▶ _Problem details_: Below this line is a set of entries; quote exactly the lines from the line that contains "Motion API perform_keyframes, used" to the line that contains "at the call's", both lines included.
•••••
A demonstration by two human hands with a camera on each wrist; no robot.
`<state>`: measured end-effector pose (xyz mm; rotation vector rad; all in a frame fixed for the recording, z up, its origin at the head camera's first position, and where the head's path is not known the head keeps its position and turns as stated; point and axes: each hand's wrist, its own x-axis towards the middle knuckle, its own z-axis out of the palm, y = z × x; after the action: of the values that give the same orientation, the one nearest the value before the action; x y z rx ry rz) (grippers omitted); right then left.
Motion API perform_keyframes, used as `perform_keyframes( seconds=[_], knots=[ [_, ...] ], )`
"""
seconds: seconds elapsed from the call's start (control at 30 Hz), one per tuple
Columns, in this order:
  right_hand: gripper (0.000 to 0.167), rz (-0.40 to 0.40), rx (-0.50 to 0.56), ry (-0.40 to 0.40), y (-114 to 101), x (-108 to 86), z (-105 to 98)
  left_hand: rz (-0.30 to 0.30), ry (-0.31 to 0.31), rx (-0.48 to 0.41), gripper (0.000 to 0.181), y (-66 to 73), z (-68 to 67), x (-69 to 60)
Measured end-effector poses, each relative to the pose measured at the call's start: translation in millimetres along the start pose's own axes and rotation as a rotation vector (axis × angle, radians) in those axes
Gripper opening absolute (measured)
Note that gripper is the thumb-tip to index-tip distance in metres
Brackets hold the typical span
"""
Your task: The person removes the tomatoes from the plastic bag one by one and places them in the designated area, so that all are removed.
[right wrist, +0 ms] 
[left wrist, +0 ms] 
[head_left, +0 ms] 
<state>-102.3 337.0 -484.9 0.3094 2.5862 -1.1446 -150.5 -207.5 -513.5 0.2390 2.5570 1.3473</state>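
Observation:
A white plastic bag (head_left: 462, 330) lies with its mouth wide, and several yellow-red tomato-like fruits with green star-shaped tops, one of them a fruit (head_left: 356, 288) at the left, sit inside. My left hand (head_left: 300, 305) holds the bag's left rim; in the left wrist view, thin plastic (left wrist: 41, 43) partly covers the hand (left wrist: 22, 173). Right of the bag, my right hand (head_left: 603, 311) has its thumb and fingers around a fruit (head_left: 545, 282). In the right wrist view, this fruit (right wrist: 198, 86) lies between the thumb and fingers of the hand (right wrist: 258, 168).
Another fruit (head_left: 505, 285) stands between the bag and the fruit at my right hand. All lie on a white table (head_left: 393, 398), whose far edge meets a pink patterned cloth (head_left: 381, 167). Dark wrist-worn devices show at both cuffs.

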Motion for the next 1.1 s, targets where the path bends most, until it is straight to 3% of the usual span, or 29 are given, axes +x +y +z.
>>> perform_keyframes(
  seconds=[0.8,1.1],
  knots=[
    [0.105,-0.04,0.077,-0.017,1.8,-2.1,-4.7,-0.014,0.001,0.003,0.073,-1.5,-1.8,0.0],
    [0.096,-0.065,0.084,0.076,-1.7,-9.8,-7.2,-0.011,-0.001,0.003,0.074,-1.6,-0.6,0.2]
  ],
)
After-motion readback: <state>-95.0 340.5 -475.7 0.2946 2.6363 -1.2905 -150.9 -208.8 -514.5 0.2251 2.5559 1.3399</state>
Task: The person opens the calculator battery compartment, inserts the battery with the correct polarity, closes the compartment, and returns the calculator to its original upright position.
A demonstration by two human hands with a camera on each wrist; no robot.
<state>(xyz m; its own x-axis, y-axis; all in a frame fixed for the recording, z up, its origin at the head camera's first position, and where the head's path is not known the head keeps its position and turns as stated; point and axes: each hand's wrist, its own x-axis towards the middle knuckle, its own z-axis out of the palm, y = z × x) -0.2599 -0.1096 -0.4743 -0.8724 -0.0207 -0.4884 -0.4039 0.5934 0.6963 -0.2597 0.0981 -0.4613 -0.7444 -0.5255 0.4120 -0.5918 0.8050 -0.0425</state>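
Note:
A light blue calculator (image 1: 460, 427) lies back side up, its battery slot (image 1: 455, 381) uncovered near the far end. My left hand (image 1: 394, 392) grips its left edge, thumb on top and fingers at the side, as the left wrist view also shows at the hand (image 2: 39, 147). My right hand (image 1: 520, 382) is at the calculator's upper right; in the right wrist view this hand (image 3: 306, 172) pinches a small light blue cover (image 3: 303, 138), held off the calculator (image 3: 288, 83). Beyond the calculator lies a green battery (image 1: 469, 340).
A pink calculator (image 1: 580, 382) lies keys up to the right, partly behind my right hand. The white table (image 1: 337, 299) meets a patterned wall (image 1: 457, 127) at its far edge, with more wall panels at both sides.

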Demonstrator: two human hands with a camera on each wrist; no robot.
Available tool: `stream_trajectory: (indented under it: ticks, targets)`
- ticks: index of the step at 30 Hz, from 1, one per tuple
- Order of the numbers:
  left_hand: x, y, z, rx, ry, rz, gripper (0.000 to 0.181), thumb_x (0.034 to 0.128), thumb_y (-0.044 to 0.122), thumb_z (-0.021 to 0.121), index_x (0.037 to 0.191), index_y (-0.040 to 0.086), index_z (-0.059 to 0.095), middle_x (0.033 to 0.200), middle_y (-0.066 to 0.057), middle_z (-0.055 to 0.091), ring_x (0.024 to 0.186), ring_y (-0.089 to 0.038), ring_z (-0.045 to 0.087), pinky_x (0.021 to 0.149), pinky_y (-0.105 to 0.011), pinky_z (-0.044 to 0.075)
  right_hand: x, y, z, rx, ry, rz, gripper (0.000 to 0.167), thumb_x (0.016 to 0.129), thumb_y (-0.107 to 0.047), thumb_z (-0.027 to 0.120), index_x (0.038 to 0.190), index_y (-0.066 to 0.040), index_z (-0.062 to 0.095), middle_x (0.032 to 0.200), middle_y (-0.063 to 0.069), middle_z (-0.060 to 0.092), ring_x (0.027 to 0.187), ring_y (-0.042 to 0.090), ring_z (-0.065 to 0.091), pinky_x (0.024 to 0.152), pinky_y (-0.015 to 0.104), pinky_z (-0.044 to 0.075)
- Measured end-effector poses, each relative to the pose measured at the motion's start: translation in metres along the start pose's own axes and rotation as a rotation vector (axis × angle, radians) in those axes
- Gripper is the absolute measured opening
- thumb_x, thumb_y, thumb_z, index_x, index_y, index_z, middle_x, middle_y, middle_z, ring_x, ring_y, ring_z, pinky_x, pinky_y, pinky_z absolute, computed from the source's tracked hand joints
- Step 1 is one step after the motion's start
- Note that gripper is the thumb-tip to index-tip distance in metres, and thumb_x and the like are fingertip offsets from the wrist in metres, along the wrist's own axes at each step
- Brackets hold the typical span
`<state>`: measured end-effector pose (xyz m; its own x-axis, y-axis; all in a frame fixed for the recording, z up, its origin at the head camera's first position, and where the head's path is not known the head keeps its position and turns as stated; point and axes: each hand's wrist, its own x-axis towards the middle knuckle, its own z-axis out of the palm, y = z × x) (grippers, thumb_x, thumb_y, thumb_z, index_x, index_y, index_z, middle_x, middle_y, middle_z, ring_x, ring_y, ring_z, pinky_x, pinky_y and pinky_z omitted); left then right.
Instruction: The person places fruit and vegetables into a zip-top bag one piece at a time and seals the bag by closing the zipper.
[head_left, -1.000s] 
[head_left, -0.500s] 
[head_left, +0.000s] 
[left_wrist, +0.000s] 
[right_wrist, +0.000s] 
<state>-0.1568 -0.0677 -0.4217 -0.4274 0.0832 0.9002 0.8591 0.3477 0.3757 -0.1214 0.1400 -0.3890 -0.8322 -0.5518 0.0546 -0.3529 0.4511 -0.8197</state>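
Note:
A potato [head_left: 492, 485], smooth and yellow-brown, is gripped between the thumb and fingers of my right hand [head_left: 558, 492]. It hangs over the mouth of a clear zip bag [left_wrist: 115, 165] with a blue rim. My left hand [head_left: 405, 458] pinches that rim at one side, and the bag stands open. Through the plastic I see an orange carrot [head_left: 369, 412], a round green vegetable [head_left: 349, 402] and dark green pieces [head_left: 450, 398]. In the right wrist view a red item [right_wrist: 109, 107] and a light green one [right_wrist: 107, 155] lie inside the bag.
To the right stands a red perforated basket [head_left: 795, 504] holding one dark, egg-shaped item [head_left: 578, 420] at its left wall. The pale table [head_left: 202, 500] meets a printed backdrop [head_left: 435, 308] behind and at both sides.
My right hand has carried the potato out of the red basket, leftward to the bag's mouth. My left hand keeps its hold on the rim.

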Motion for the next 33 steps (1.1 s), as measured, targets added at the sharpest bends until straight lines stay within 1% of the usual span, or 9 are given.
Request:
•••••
▶ _Answer_:
Motion API perform_keyframes, used as `perform_keyframes( seconds=[_], knots=[ [_, ...] ], )`
"""
seconds: seconds elapsed from the call's start (control at 30 Hz), one per tuple
Columns, in this order:
  right_hand: gripper (0.000 to 0.167), rz (-0.40 to 0.40), rx (-0.50 to 0.56), ry (-0.40 to 0.40), y (-114 to 101), x (-108 to 86), z (-105 to 98)
  left_hand: rz (-0.30 to 0.30), ry (-0.31 to 0.31), rx (-0.48 to 0.41), gripper (0.000 to 0.181), y (-66 to 73), z (-68 to 67), x (-69 to 60)
Measured end-effector poses, each relative to the pose measured at the call's start: translation in millimetres along the start pose's own axes and rotation as a rotation vector (axis × angle, radians) in those axes

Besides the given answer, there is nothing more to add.